The court, which has a 6-3 conservative majority including three justices appointed by Trump, was hearing a scheduled 80-minute argument by teleconference.
In July, with the census underway, Trump issued a directive to exclude the country's estimated 10 million undocumented immigrants from the count determining the number of House seats. If we wait, asked Chief Justice John Roberts, wouldn't that be like "unscrambling the egg"? It will be hard for those elected president Joe Biden To reconsider it if Trump's plan is confirmed.
Several Democrat-led states, including NY, which has a large number of immigrants, have challenged the change and have been victorious in lower courts. They argued that the Republican president's move would count millions of people and that California, Texas and New Jersey would lose seats in the U.S. House of Representatives.
Lawyers for the challengers urged the court not to toss out the lawsuit now, asking the justices to wait for a few weeks until more information is available on what data the Census Bureau intends to submit to the president.
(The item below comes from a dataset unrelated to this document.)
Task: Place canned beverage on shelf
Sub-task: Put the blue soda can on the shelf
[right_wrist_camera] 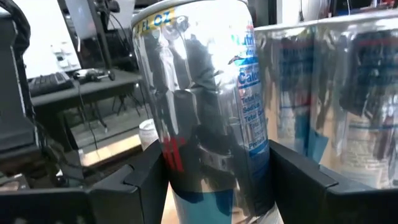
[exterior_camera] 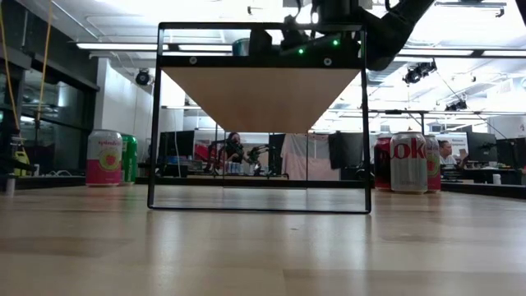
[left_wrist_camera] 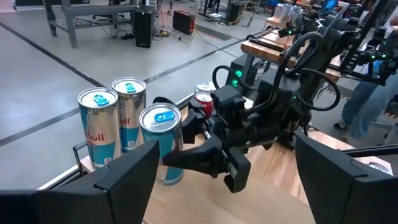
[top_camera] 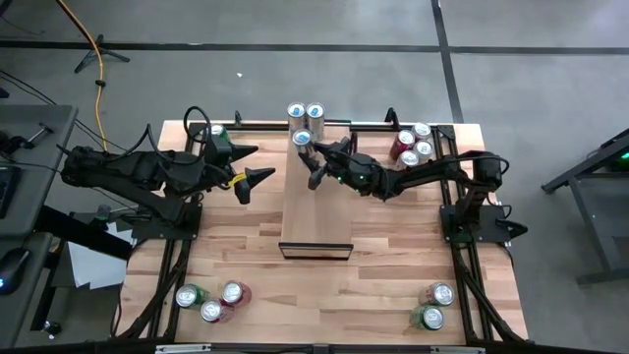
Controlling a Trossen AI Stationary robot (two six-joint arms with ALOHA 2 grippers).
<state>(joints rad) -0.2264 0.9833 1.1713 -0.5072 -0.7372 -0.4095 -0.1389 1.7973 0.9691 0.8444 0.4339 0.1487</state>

Forcing the states and civil rights groups to litigate the census post-apportionment could run into redistricting deadlines.
No president has tried to do what Trump outlined in a memo in July - remove millions of noncitizens from the once-a-decade head count of the US population that determines how many seats each state gets in the House of Representatives, as well as the allocation of some federal funding.
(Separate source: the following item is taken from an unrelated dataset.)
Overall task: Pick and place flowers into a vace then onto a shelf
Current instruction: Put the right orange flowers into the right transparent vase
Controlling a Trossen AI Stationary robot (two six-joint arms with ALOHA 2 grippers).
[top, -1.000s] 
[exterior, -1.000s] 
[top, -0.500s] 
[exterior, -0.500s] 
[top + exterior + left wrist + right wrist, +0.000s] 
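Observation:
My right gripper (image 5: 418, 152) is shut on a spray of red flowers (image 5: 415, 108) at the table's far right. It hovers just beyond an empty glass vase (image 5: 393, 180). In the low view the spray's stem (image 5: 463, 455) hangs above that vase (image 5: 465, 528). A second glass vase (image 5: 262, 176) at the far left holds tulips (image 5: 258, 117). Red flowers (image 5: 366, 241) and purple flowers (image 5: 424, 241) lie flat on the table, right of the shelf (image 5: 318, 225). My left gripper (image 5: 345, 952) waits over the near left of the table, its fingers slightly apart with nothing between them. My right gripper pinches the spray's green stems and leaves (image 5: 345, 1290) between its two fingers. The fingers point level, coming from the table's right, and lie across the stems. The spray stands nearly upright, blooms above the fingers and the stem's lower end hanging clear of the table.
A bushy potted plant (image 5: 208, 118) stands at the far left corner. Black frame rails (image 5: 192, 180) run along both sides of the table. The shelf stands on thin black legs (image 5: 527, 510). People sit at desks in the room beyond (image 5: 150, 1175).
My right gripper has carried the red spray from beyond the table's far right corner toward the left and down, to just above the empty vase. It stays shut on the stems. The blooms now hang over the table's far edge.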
While questioning Acting Solicitor General Jeffrey Wall, Justice Samuel Alito said excluding all the illegal immigrants present in the United States "seems to me a monumental task".
Since the country's founding, all residents, regardless of immigration status, have been counted. The Constitution requires that the apportionment of House seats be based upon the "whole number of persons in each state".
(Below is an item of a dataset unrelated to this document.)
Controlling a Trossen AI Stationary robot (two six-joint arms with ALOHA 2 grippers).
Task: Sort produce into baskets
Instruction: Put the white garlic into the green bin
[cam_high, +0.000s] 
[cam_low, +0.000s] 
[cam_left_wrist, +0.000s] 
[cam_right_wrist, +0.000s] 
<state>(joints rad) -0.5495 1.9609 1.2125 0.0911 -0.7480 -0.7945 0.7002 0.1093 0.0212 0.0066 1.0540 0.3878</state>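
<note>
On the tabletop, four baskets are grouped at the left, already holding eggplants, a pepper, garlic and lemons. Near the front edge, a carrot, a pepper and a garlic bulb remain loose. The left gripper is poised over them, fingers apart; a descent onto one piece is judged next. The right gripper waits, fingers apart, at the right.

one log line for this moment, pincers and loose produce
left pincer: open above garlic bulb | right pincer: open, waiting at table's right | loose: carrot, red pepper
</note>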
Even if the administration can exclude some groups of immigrants, such as those held in detention, it may not be enough to alter apportionment, Wall conceded.
The challengers said Trump's plan, undertaken as part of the government's responsibility to administer the 2020 census, also violates a federal law called the Census Act that outlines how a census must be conducted. Trump's attorneys said in court documents that he acted within his authority and did not have the legal standing challenges needed to bring the case to light.
The justices wrestled with whether it is premature for the court to rule now when it is not clear whether the administration will be able to implement its plan.
"I would think you would be able to tell us whether that remains a realistic possibility at this point", he said. Barrett also challenged Wall on the government's position that an immigrant in the country illegally can not be considered an inhabitant for the purposes of apportionment.
A three-panel judge of the Ninth Circuit Court rejected an appeal from the Trump administration concerning a lower court's ruling against its efforts. Federal courts in California and Maryland have reached the same conclusion in other cases though one court in Washington ruled for Trump.
The census itself does not gather data on a person's citizenship or immigration status. The Trump administration will base its numbers on data collected elsewhere, although it does not explain the methods used.
By law, the president is to send a report to Congress in early January with the population of each state and the number of their districts.